> _INSTRUCTIONS TO FOLLOW_:
Beginning with the top line of the listing below, give again every line up to and including the line with "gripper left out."; pictures do not belong in the copy.

── DATASET CONTENT ──

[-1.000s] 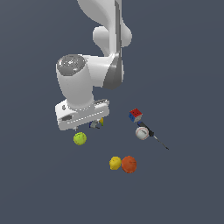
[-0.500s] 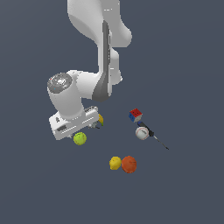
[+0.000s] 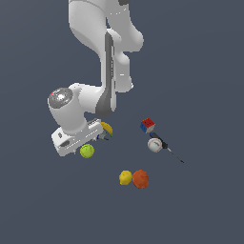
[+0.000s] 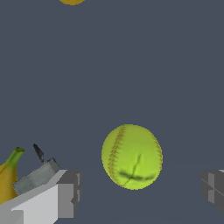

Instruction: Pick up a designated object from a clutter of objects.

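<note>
Hovering over the yellow-green ball (image 4: 131, 156), we have our gripper (image 4: 140, 194) spread wide, one finger (image 4: 65, 194) on each side of it and neither touching; nothing is held. In the exterior view the ball (image 3: 86, 151) lies at that view's left of the clutter, just beside our wrist housing, with the banana (image 3: 106, 129) close behind it and partly hidden by the arm. Well apart toward the exterior view's right sit the multicoloured cube (image 3: 147, 125), the white baseball (image 3: 154, 145) and the thin dark tool (image 3: 170, 151) touching it. Nearer the camera, the yellow fruit (image 3: 125, 177) and the orange (image 3: 140, 179) rest side by side.
</note>
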`<state>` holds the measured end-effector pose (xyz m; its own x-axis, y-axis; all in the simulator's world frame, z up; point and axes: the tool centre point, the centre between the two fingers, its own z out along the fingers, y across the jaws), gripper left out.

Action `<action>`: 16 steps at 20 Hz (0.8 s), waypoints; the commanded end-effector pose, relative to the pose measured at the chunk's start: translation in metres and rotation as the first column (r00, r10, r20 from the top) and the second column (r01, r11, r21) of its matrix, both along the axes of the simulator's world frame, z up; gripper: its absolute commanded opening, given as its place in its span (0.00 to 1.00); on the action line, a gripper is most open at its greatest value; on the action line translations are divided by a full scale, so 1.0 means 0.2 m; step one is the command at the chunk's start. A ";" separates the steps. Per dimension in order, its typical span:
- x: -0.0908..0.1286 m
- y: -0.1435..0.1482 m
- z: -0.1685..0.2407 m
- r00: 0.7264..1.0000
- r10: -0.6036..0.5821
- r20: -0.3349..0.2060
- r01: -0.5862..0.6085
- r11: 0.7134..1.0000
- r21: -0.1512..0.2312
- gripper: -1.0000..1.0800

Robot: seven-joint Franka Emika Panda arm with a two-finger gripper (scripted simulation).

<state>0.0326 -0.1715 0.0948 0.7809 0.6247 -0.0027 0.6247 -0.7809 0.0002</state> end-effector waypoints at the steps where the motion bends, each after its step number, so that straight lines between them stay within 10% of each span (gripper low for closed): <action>1: 0.00 -0.01 -0.01 1.000 0.010 0.002 -0.010 1.000 0.002 0.96; 16: -0.01 -0.01 -0.23 1.000 0.012 0.002 -0.012 1.000 0.002 0.96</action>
<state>0.0312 -0.1733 0.0554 0.7740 0.6332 -0.0007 0.6332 -0.7740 -0.0007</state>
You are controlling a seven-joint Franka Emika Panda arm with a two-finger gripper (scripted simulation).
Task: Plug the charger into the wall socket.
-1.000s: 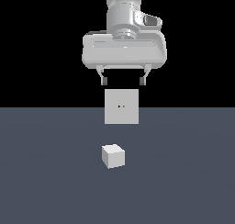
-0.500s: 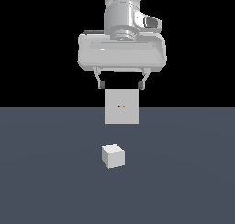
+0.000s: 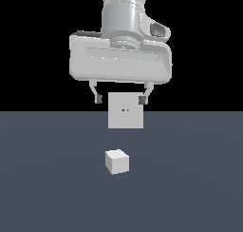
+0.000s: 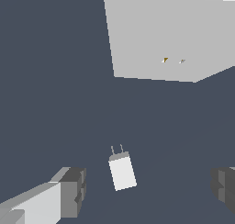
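Above the grey floor the gripper hung with fingers spread and empty, because the charger lay untouched before the upright wall socket, prongs towards it.

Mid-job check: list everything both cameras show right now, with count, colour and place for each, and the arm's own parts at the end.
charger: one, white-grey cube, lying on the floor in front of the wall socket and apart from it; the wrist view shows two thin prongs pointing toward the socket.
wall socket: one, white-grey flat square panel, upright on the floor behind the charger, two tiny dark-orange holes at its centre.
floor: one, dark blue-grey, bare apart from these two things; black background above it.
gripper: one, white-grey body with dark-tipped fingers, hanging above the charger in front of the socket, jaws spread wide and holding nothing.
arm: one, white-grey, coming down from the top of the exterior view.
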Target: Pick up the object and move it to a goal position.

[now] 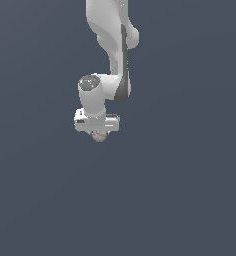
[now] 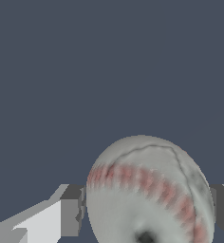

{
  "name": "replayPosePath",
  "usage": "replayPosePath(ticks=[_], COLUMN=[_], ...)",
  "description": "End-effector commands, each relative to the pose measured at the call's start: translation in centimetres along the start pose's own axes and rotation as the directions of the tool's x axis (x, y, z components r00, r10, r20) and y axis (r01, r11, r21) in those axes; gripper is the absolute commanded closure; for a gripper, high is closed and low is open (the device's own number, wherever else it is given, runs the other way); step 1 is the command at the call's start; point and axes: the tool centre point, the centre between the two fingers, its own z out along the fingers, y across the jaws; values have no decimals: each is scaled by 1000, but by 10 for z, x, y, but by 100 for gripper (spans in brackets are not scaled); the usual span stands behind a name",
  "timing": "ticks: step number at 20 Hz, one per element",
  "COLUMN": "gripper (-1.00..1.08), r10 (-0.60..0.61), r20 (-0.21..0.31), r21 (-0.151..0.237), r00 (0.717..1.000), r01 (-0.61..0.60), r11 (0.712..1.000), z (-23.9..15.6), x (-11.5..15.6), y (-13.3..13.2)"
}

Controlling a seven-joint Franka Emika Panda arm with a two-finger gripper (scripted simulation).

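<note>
Baseball [image 2: 149,192] sits between the two fingertips of the gripper [image 2: 147,213], off-white to grey, with a band of red stitching curving across its face and a thin dark seam line arcing above that. Wrist view, left to right: a pale finger body leading to a dark grey pad [image 2: 71,213] that meets the ball's side; then the ball itself, filling most of the gap; then the second dark pad at the far edge, tight against the ball's other side. Jaws closed onto the ball, contact on both flanks.

Exterior view: white arm [image 1: 112,45] comes down from the upper edge, bends at a rounded joint with a grey cap, and ends in the flat pale hand of the gripper [image 1: 97,131]. Only the lower curve of the baseball [image 1: 98,136] shows beneath the hand, a small grey bulge with a hint of red. Ball hangs under the hand, slightly toward the exterior view's left of centre. Background is uniform dark blue-grey all round; whether the ball touches any surface below cannot be told.
</note>
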Motion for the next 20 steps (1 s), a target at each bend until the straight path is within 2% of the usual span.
replayPosePath(ticks=[1,20], gripper=[108,108], r10=[0,0], r20=[-2,-2], r21=[-1,-2], r00=[1000,1000], r01=[0,0], r11=[1000,1000], z=[-17,-198], x=[5,56], y=[-1,-13])
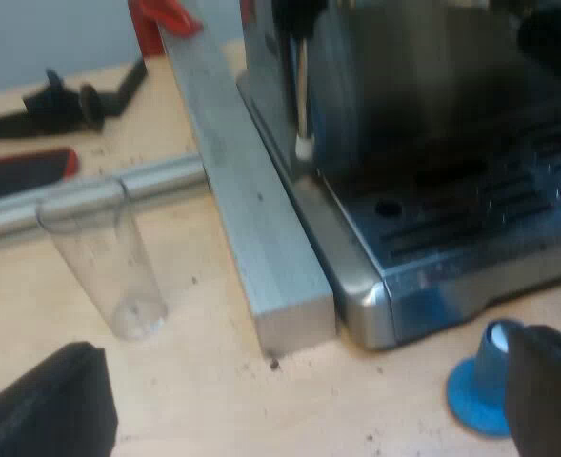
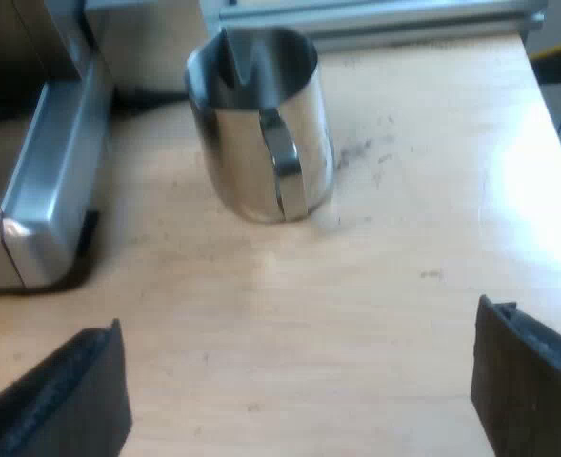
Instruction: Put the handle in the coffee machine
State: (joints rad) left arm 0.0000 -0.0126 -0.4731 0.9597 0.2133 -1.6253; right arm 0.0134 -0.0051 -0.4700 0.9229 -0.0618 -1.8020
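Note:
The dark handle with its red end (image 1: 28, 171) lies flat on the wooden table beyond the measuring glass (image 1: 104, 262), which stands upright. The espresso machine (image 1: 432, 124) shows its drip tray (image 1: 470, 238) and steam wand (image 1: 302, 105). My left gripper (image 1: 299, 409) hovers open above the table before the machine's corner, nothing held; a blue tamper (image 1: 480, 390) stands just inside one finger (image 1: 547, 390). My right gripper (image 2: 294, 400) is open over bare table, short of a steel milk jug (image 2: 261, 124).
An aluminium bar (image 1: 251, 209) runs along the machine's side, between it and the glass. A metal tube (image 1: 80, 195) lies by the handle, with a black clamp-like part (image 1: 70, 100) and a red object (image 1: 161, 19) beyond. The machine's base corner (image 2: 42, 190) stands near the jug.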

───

> _RESPONSE TO THIS EXERCISE_:
[-1.000s] 
[-0.500s] 
[+0.000s] 
[+0.000s] 

Instruction: Pick up a designated object from a clutter of objects.

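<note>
Hovering over the yellow-green ball (image 4: 131, 156), we have our gripper (image 4: 140, 194) spread wide, one finger (image 4: 65, 194) on each side of it and neither touching; nothing is held. In the exterior view the ball (image 3: 86, 151) lies at that view's left of the clutter, just beside our wrist housing, with the banana (image 3: 106, 129) close behind it and partly hidden by the arm. Well apart toward the exterior view's right sit the multicoloured cube (image 3: 147, 125), the white baseball (image 3: 154, 145) and the thin dark tool (image 3: 170, 151) touching it. Nearer the camera, the yellow fruit (image 3: 125, 177) and the orange (image 3: 140, 179) rest side by side.
</note>
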`<state>` holds the measured end-effector pose (xyz m; its own x-axis, y-axis; all in the simulator's world frame, z up; point and axes: the tool centre point, the centre between the two fingers, its own z out along the fingers, y across the jaws), gripper left out.

Work on the exercise is complete.